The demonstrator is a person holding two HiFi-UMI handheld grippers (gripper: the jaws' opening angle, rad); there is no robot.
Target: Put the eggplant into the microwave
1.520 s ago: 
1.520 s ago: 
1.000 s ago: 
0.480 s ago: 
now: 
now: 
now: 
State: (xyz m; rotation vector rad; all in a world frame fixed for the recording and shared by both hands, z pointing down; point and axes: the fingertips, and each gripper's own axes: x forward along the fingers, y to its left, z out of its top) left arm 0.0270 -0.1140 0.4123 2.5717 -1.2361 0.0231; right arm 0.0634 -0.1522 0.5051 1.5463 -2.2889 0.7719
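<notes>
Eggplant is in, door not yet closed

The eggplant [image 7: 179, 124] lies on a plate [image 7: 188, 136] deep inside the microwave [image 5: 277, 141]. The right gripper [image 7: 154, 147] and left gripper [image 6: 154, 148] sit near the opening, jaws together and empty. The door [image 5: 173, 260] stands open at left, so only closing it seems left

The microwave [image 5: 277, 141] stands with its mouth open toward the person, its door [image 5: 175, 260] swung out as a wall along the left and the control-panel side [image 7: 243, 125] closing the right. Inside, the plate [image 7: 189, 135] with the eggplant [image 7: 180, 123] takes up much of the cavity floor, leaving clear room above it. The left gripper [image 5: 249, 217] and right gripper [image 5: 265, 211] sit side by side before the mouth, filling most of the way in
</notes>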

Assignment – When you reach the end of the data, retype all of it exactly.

Response area –
The demonstrator is a person holding two HiFi-UMI handheld grippers (gripper: the jaws' opening angle, rad); there is no robot.
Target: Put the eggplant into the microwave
1.520 s ago: 
1.520 s ago: 
1.000 s ago: 
0.480 s ago: 
now: 
now: 
now: 
State: (xyz m; rotation vector rad; all in a world frame fixed for the recording and shared by both hands, z pointing down; point and axes: the fingertips, and each gripper's own axes: x forward along the fingers, y to its left, z out of its top) left arm 0.0270 -0.1140 0.4123 2.5717 -1.2361 0.0231; right arm 0.0634 -0.1522 0.5051 1.5463 -2.2889 0.7719
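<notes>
Eggplant is in, door not yet closed

The eggplant [image 7: 179, 124] lies on a plate [image 7: 188, 136] deep inside the microwave [image 5: 277, 141]. The right gripper [image 7: 154, 147] and left gripper [image 6: 154, 148] sit near the opening, jaws together and empty. The door [image 5: 173, 260] stands open at left, so only closing it seems left

The microwave [image 5: 277, 141] stands with its mouth open toward the person, its door [image 5: 175, 260] swung out as a wall along the left and the control-panel side [image 7: 243, 125] closing the right. Inside, the plate [image 7: 189, 135] with the eggplant [image 7: 180, 123] takes up much of the cavity floor, leaving clear room above it. The left gripper [image 5: 249, 217] and right gripper [image 5: 265, 211] sit side by side before the mouth, filling most of the way in
</notes>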

What came before is the finished answer.